- _EXERCISE PROMPT_: Give the listing again in full, matching it character for character.

=====

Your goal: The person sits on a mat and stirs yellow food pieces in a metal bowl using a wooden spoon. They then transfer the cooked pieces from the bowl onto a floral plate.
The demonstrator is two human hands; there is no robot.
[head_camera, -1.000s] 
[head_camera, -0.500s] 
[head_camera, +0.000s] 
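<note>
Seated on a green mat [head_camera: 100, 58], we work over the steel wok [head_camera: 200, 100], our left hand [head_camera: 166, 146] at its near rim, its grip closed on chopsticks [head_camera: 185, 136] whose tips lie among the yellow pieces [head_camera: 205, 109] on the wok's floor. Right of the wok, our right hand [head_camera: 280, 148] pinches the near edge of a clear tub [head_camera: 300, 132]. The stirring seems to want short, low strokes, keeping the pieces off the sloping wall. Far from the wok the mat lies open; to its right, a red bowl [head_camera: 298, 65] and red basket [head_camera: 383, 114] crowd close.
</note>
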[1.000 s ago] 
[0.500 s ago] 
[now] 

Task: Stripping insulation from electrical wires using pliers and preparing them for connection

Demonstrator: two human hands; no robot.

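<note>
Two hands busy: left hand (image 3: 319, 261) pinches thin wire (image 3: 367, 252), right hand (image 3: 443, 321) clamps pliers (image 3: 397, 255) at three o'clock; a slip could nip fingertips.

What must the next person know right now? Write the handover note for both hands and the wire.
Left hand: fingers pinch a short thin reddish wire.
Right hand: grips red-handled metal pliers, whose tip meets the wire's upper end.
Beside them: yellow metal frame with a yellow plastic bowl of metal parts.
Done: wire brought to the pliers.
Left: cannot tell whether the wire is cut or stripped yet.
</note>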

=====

- _ANSWER_:
Your goal: The person sits on a mat and stirs yellow food pieces in a metal bowl using a wooden spoon. They then transfer the cooked pieces from the bowl onto a floral plate.
The demonstrator is two human hands; there is no robot.
[head_camera, -1.000s] 
[head_camera, -0.500s] 
[head_camera, +0.000s] 
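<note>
Seated on a green mat [head_camera: 100, 58], we work over the steel wok [head_camera: 200, 100], our left hand [head_camera: 166, 146] at its near rim, its grip closed on chopsticks [head_camera: 185, 136] whose tips lie among the yellow pieces [head_camera: 205, 109] on the wok's floor. Right of the wok, our right hand [head_camera: 280, 148] pinches the near edge of a clear tub [head_camera: 300, 132]. The stirring seems to want short, low strokes, keeping the pieces off the sloping wall. Far from the wok the mat lies open; to its right, a red bowl [head_camera: 298, 65] and red basket [head_camera: 383, 114] crowd close.
</note>
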[1.000 s ago] 
[0.500 s ago] 
[now] 

Task: Stripping insulation from electrical wires using pliers and preparing them for connection

Demonstrator: two human hands; no robot.

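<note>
Two hands busy: left hand (image 3: 319, 261) pinches thin wire (image 3: 367, 252), right hand (image 3: 443, 321) clamps pliers (image 3: 397, 255) at three o'clock; a slip could nip fingertips.

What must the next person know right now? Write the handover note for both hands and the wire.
Left hand: fingers pinch a short thin reddish wire.
Right hand: grips red-handled metal pliers, whose tip meets the wire's upper end.
Beside them: yellow metal frame with a yellow plastic bowl of metal parts.
Done: wire brought to the pliers.
Left: cannot tell whether the wire is cut or stripped yet.
</note>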

The required output has now been supplied.